KSR International: keeping the Graham analysis flexible
In KSR International Co. v. Teleflex Inc., 550 U.S. 398 (2007), the Supreme Court reaffirmed the Graham framework as the governing standard for obviousness while holding that the analysis must remain expansive and flexible rather than formulaic.
Before KSR, the Federal Circuit had applied a teaching, suggestion, or motivation test requiring documentary evidence of a specific motivation to combine prior art references before an obviousness conclusion could be sustained. The KSR Court held that the Federal Circuit erred by transforming this test into a rigid rule that limits the obviousness inquiry, and that while the test captured a helpful insight, it should not become a rigid and mandatory formula.
KSR contributed three principles to the flexible application of the Graham analysis:
Predictable combinations. A combination of familiar elements according to known methods is likely to be obvious when it does no more than yield predictable results. After KSR, examiners may rely on ordinary reasoning and common sense within the field, not just explicit documentary evidence, to support an obviousness conclusion.
Ordinary creativity. A person of ordinary skill is also a person of ordinary creativity, not an automaton. A skilled practitioner can make inferences and apply ingenuity within normal technical competence, and an obviousness analysis accounts for that capacity.
Obvious to try. When there is a design need or market pressure to solve a problem and there are a finite number of identified, predictable solutions, a person of ordinary skill has good reason to pursue the known options. Where the number of candidate solutions is small and success is reasonably predictable, selecting among them may be obvious.
The Graham framework at a glance
| Inquiry | What it asks |
|---|---|
| 1. Prior art scope and content | What was publicly known in the relevant field before the effective filing date? |
| 2. Differences from the prior art | What does the claim add that the prior art does not already disclose? |
| 3. Level of ordinary skill | What would a practitioner of typical competence in the field have known? |
| 4. Obviousness or nonobviousness | Would that skilled person have found the differences obvious? |
| Secondary considerations | Is there objective evidence (commercial success, long felt need, failure of others, unexpected results) pointing toward nonobviousness? |
Practical notes for practitioners
- Complete the four factual inquiries before reaching the legal conclusion.
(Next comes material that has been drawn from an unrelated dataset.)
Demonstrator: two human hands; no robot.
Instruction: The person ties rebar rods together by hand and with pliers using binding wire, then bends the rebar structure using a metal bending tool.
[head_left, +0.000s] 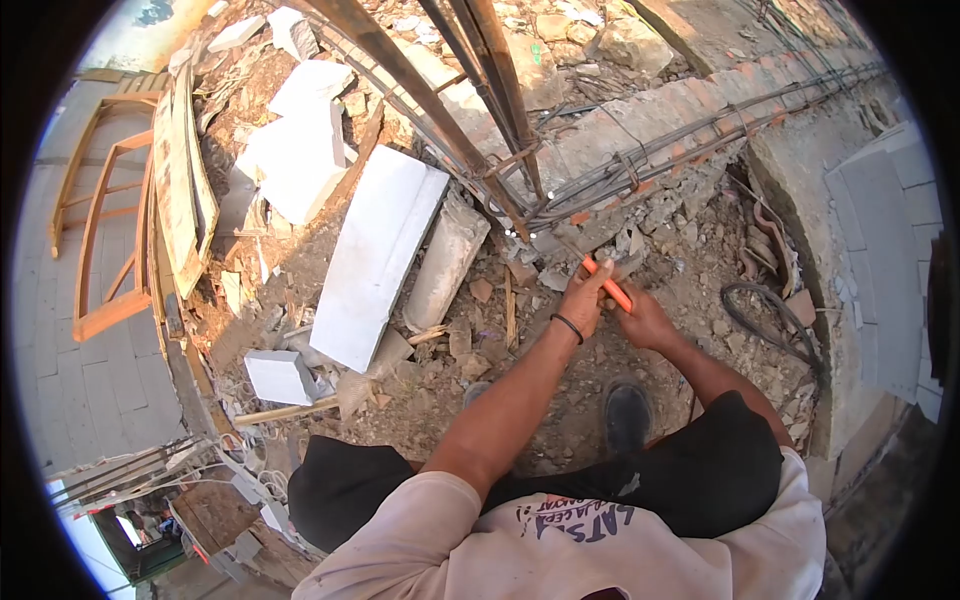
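While left hand (581, 303) and right hand (648, 320) meet, both are clamped on one orange handle (607, 282) | two dark boots (628, 418) below, one long white block (372, 262) off left | handle slim, bright, slanted between the hands, above rubble (690, 272) near rusty rods (508, 90)

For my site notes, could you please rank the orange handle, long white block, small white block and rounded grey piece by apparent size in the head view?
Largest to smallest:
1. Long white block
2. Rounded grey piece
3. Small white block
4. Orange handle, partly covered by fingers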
The framework is sequential. Obviousness rejections and findings that collapse the steps, or that assume the legal conclusion without separately addressing the level of ordinary skill and the specific claim differences, are vulnerable on appeal.
- Build the secondary-considerations record during prosecution. Evidence of commercial success, long felt need, and failure of others is difficult to develop once prosecution closes. If the client has marketplace evidence, document it before filing and present it in response to a first office action.
- Tie secondary-considerations evidence to the specific claim features. Broad evidence of marketplace success helps only when it flows from the inventive features of the claims, not from unrelated product attributes or marketing efforts. Showing the nexus between the evidence and the claim scope is the practitioner's burden.
- Do not assume the absence of an explicit teaching to combine saves the claim. After KSR, an examiner need not cite a document saying "combine A with B." If the combination yields predictable results from known elements using established methods, a rejection can stand on common-sense grounds. Evaluate the prior art from the perspective of what a person of ordinary creativity in the field would have found predictable.
- Address the level of ordinary skill when the examiner's assumption is contestable. The hypothetical skilled person's vantage point frames all four Graham inquiries. When the examiner's rejection implicitly assumes a higher or lower skill level than the facts support, contest it explicitly in the response and build a record on that point.